▶ [Your assignment]:
Nothing but the lines from the top of the records through the line with "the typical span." should be returned, exactly, and without pictures.

'''

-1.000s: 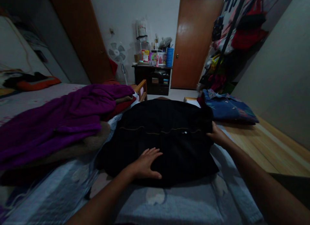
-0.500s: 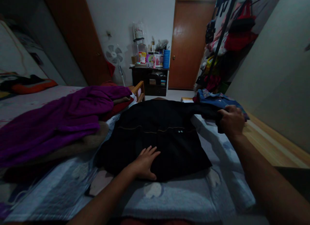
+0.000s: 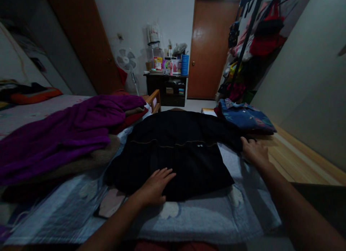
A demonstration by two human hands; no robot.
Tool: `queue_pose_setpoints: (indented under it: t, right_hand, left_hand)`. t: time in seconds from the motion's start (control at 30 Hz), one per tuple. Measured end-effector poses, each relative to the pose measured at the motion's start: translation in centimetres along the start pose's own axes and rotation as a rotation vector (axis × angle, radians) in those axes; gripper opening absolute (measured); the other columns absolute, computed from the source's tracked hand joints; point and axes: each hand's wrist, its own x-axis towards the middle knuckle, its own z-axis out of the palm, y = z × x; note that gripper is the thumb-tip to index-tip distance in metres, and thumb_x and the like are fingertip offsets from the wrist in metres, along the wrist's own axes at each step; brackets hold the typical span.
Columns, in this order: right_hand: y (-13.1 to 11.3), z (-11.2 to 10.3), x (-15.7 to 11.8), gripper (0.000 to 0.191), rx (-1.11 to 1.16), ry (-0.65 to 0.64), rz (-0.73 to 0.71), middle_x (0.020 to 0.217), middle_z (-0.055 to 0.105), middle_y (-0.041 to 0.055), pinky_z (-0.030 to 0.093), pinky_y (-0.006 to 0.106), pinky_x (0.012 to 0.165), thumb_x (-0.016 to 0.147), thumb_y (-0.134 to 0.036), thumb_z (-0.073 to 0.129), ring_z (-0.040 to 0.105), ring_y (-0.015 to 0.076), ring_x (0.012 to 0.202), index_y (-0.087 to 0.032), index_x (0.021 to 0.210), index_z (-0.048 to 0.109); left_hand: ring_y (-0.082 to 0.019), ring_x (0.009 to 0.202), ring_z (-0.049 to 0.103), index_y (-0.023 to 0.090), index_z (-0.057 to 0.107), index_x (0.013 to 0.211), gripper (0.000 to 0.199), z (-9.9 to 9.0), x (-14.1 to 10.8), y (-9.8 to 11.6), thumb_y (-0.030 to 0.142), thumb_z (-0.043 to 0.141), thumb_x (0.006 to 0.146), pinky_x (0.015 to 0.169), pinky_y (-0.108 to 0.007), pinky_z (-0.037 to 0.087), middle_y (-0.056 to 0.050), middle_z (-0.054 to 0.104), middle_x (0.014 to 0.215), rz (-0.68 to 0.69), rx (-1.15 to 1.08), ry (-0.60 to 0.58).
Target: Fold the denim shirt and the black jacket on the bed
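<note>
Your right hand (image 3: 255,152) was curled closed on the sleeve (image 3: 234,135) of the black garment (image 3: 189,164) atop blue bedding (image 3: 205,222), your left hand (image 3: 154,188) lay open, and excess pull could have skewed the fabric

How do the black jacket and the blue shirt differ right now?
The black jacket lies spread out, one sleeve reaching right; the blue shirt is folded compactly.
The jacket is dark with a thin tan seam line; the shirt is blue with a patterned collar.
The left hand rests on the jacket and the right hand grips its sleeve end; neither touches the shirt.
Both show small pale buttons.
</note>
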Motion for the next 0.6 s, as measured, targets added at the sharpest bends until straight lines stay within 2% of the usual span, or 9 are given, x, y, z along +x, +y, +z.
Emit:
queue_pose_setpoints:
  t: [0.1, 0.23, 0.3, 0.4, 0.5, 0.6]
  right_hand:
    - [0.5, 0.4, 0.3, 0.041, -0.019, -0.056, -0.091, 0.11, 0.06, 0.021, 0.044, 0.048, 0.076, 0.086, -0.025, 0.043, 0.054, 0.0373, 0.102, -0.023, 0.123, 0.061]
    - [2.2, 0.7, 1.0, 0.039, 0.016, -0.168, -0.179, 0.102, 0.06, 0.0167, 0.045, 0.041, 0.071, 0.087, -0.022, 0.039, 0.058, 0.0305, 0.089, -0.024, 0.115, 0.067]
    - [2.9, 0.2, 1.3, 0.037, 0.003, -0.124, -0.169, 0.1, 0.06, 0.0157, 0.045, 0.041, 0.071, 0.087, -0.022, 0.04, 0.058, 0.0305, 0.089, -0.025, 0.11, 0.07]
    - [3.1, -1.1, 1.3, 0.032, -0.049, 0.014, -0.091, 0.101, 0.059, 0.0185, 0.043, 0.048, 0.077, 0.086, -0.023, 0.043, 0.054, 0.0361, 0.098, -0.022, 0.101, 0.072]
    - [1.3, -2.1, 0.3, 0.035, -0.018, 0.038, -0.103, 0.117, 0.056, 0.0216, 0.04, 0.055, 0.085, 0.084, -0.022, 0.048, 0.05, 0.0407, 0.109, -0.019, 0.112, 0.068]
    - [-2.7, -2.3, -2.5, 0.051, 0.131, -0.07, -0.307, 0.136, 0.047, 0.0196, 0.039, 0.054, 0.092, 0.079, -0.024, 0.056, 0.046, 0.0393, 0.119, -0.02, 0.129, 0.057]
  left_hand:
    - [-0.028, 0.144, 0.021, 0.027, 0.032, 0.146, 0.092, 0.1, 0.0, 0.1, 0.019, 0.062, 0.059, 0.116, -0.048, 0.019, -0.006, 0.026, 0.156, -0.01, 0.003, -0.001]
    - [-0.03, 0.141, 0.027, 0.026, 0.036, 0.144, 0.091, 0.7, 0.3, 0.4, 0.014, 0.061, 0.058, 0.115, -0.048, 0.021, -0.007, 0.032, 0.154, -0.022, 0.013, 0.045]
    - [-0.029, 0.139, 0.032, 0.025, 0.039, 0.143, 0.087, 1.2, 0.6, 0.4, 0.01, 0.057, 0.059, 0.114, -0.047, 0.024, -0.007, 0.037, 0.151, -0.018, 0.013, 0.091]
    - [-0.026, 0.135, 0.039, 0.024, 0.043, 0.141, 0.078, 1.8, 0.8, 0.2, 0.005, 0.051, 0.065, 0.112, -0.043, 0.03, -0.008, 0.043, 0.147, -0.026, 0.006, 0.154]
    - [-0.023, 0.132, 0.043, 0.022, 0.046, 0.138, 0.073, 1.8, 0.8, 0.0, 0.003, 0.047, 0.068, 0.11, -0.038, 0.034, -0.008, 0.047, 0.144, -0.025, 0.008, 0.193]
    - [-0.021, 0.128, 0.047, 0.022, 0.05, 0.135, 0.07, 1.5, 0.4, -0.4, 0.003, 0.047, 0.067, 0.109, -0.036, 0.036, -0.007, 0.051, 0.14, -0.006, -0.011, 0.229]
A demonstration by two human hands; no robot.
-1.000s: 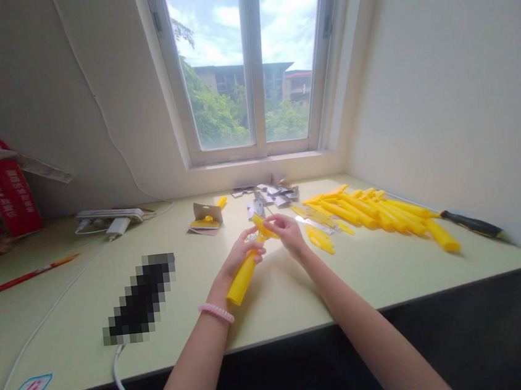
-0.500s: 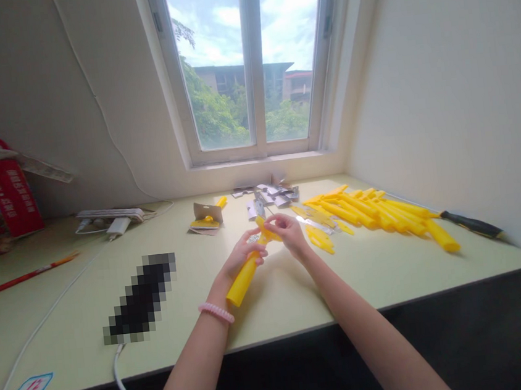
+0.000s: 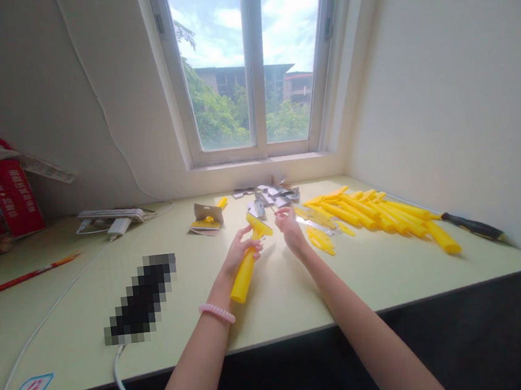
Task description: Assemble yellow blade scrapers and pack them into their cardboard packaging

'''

▶ [Problem solution]:
-1.000s: 
-0.500s: 
+0.000s: 
A demonstration by two human hands; no robot.
Tool: `queue_pose_setpoints: (indented under it: t, right_hand, left_hand)`. t: time in seconds from the motion's start (control at 30 Hz), one per tuple. Measured end-effector poses, each relative to the pose measured at the motion's start: translation in centimetres along the start pose's own axes and rotation as a rotation vector (axis × angle, radians) in those axes; gripper opening absolute (measured); the other columns absolute, computed from the source's tracked hand joints; point and axes: each hand's wrist, its own x-axis towards the middle knuckle, its own z-axis out of the palm, y = z × x; note that gripper is the thumb-tip to index-tip distance in metres, and thumb_x and the like are fingertip offsets from the wrist in metres, along the wrist's own axes at each step; brackets hold the typical span.

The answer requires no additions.